Tapi sudah saya katakan airmatadarah adalah kata puitis yang jadi asing, makanya ia jadi frasa yang tragedik bagi saya. Juga kata itu menurut saya sudah dilucuti jadi suatu yang baru, maka itulah ia memang seperti kata yang baru pertama kali digunakan untuk merujuk kepada suatu pengertian, tetapi apa?

Dan biarlah itu jadi ruang kosong yang tak bertuan. Dengan begitu makna judul airmatadarah bebas untuk diberikan maksud oleh sesiapa pun. Bahkan sang penulis tak punya kuasa untuk membangun jalur rel makna di situ. Makna, ataupun maksud, dengan begitu jadi bebas tak bertuan. Dengan iman seperti ini, sang penulis memang sudah mati seperti didaku Roland Barthes. 

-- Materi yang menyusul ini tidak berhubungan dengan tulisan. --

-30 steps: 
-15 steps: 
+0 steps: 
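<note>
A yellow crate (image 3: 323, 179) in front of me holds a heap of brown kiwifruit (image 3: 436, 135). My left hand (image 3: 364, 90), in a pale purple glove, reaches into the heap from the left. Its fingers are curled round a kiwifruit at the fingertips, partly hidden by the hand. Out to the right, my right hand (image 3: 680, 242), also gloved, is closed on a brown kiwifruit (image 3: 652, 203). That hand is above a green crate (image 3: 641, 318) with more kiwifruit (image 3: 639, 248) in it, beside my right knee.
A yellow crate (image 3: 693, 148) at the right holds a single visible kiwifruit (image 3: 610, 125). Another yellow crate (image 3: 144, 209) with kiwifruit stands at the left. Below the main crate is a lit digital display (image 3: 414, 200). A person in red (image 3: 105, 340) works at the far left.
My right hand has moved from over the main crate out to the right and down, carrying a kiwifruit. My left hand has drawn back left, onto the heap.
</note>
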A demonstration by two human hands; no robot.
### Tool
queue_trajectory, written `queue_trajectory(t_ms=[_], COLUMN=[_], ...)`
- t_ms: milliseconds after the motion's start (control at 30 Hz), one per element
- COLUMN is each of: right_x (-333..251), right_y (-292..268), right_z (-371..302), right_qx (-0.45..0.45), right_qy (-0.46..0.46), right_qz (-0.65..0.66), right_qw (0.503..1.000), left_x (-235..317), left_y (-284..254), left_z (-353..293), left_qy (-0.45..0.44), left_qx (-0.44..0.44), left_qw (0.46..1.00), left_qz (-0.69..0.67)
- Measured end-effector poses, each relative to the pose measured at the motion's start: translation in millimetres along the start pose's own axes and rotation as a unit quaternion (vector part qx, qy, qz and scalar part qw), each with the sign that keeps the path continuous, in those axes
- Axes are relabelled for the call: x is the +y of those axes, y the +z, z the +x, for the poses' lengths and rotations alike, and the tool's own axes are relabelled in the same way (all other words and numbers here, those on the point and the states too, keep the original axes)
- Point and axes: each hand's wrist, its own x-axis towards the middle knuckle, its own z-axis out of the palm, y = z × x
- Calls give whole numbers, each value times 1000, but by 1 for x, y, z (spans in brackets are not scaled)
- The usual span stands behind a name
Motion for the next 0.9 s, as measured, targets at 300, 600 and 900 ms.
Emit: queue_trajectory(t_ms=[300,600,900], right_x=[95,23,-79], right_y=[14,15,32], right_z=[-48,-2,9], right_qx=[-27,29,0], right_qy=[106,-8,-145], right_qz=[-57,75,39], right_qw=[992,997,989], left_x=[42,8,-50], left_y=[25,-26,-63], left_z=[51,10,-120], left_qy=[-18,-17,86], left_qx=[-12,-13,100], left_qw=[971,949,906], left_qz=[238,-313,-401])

Dari tulisan ini jika saya diberikan pilihan untuk menunjuk satu pusi yang saya senangi, maka saya akan memilih Tekad sebagai puisi pilihan saya. Di puisi itu, seperti ada sebuah pertaruhan tentang sebuah akhir dari masa kini yang jadi titik permulaan. Ini seperti dua orang yang terlibat perjanjian untuk sebuah bukti di masa depan. Ini persis hukum kontradiksi Gramsci, bersamasama sekaligus menentang. Ini seperti dua anak manusia yang membusung dada di mana mereka saling menentang di saat kebersamaan kian mengental, tentang suatu akhir yang disebut masa depan.

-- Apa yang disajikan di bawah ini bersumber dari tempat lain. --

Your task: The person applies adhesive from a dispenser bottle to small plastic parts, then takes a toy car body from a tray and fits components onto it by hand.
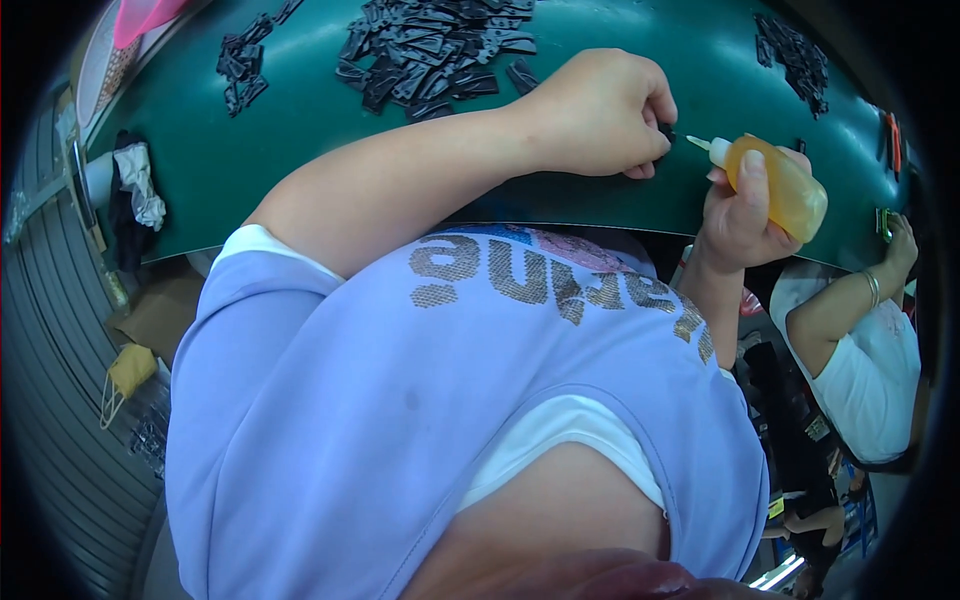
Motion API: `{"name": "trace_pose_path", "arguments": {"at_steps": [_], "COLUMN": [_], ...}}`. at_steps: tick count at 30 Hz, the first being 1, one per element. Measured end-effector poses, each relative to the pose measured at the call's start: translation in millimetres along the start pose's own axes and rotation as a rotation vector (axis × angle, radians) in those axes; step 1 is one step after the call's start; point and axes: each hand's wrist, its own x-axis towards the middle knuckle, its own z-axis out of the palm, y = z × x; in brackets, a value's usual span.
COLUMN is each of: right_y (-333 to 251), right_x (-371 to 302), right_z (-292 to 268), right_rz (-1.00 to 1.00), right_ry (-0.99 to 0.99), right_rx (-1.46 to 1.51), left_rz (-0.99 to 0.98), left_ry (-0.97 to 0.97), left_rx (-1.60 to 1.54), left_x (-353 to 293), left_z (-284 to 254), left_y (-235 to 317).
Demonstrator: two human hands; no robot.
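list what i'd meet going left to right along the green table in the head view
Crumpled white cloth → small cluster of flat black pieces → large heap of flat black pieces → bare left hand pinching a small black piece → translucent yellow squeeze bottle with a white nozzle → slim orange-red object

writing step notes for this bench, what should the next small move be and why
Probably ease the yellow bottle's nozzle slightly left to the small black piece: the left hand pinches that piece, the right hand holds the bottle with its nozzle pointing that way, and a gap shows between them.
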Motion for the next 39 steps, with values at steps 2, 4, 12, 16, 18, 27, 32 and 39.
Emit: {"name": "trace_pose_path", "arguments": {"at_steps": [2, 4, 12, 16, 18, 27, 32, 39], "right_y": [1, 1, 3, 1, 3, 4, -1, 2], "right_x": [-1, -2, -2, -2, -2, -4, -2, -2], "right_z": [1, 2, -1, -5, -2, -2, -2, -8], "right_rz": [0.005, 0.006, -0.015, 0.007, -0.021, -0.036, -0.037, -0.029], "right_ry": [-0.012, 0.001, -0.019, -0.034, -0.031, 0.005, -0.009, 0.009], "right_rx": [0.001, -0.002, -0.014, -0.035, -0.03, 0.012, -0.022, -0.013], "left_rz": [-0.015, -0.004, -0.008, 0.002, 0.004, 0.007, 0.001, -0.003], "left_ry": [0.009, -0.001, -0.006, -0.005, -0.008, -0.003, -0.01, -0.015], "left_rx": [0.004, 0.005, 0.023, 0.01, -0.003, -0.001, 0.01, -0.007], "left_x": [-1, 0, 2, -1, 1, 1, 2, 2], "left_z": [-2, -3, -1, -2, 0, 0, 2, 5], "left_y": [-1, -3, -1, -1, -3, -4, -3, -3]}}
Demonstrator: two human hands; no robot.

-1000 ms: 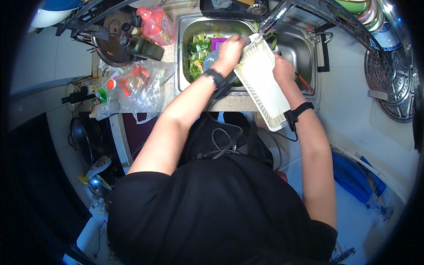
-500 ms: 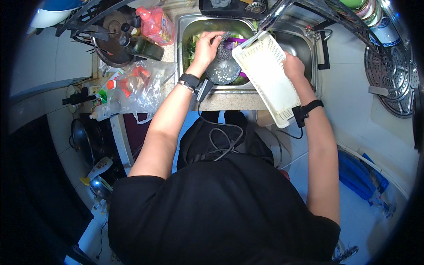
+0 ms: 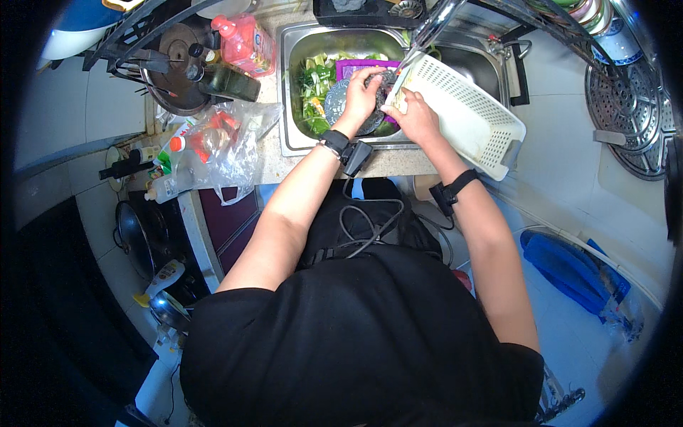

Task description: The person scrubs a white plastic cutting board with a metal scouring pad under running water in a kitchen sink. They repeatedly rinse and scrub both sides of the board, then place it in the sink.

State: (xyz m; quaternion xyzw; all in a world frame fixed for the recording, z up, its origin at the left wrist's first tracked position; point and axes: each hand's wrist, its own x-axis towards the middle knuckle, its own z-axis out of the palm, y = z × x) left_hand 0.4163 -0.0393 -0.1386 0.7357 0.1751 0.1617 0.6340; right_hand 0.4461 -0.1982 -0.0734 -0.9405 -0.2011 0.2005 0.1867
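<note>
My right hand [image 3: 414,119] grips the near left end of a cream perforated plastic basket [image 3: 462,107], which is tilted over the sink's right basin and the counter edge. The fingers of my left hand [image 3: 363,99] are closed on a dark grey steel wool scourer [image 3: 388,80], held against that same end of the basket. Below my left hand a clear patterned glass dish [image 3: 336,101] lies in the left basin, partly covered by the hand. A purple rimmed tray [image 3: 346,65] shows behind it, and chopped green vegetables [image 3: 313,78] lie along the left side.
The steel double sink [image 3: 286,135] has a tap [image 3: 434,28] reaching over its divider. On the left counter stand a pink bottle [image 3: 245,46], a dark bottle [image 3: 231,82] and a clear plastic bag [image 3: 245,135]. A black rack [image 3: 512,18] overhangs the back right.
My right hand has shifted from the basket's right side to its near left end, and the basket has turned and moved right. My left hand brought the scourer rightward to the basket.
</note>
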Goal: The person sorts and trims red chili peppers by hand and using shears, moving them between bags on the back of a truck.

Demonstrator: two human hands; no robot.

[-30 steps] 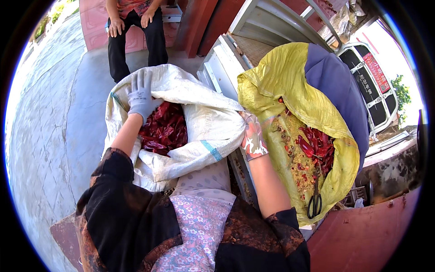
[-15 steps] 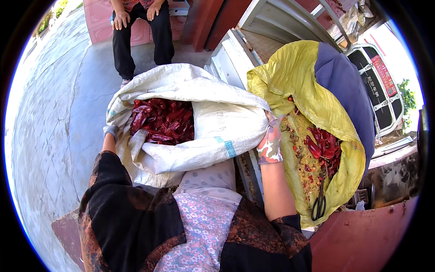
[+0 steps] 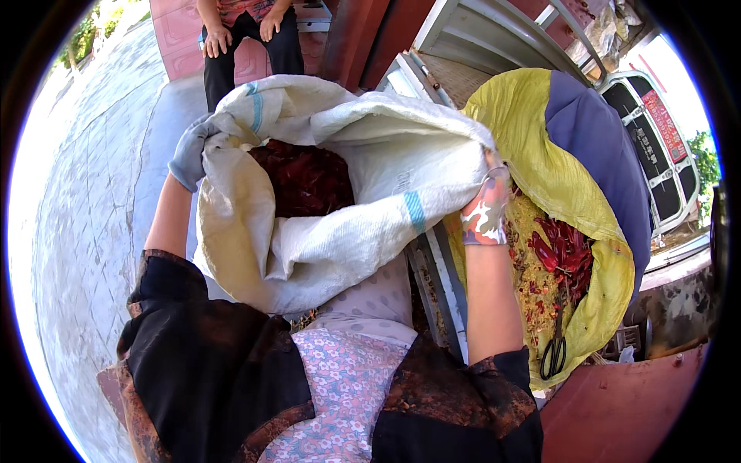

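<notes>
The sack [image 3: 324, 224], coarse white woven plastic with a blue stripe, sits up against our lap, its mouth rolled open and slumped in soft folds. We grip its rim on both sides: our left hand [image 3: 189, 154], in a grey glove, is bunched around the far left edge, and our right hand [image 3: 486, 208], in a patterned glove, is clamped on the right edge. Inside lie dark red dried peppers [image 3: 305, 177], wrinkled and glossy. Just right, a yellow cloth [image 3: 540, 131] holds more peppers and seeds, with black scissors [image 3: 554, 351] resting on it. Beyond the sack a person [image 3: 247, 35] sits.
</notes>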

Kutunggu wartamu di masa datang

Joloklah bulan
Genggamlah surya
Lukisilah pelangi
Cungkillah gunung

Barulah kau tergolong:
Pemahat masa depan

Di puisi ini, jika ini sebuah tafsir, ada sebuah kabar yang bermakna penantian untuk dapat dibuktikan. Tapi di hamparan waktu yang panjang, ketika suatu ruang pertaruhan di mulai, ada beberapa hal yang mesti dapat diatasi. Bulan, surya, pelangi dan gunung, adalah diksi yang dipilih untuk menunjuk suatu hal yang mesti ditaklukkan, yang sekaligus menunjuk pada bendabenda yang tinggi dan besar. Dan sebelum diksi itu diletakkan, katakata joloklah, genggamlah, lukisilah, cungkillah, adalah pilihan kata yang menunjuk kepada suatu sikap yang mencerminkan kehendak penaklukkan bendabenda yang tinggi dan besar itu.
Joloklah, genggamlah, lukisilah, cungkillah, sebenarnya adalah katakata yang akrab ditelinga kita seharihari. Banyak pekerjaan seharihari yang menggunakan katakata itu untuk mencerminkan usaha dari setiap pekerjaan yang dilakukan. Dari katakata kerja itu, kita bisa mengerti bahwa dari pekerjaan yang dinamai dengan kata itu, manusia membutuhkan suatu modalitas untuk memulai usahanya. Dan barangkali judul puisi itu; tekad, adalah modalitas yang dimaksudkan itu.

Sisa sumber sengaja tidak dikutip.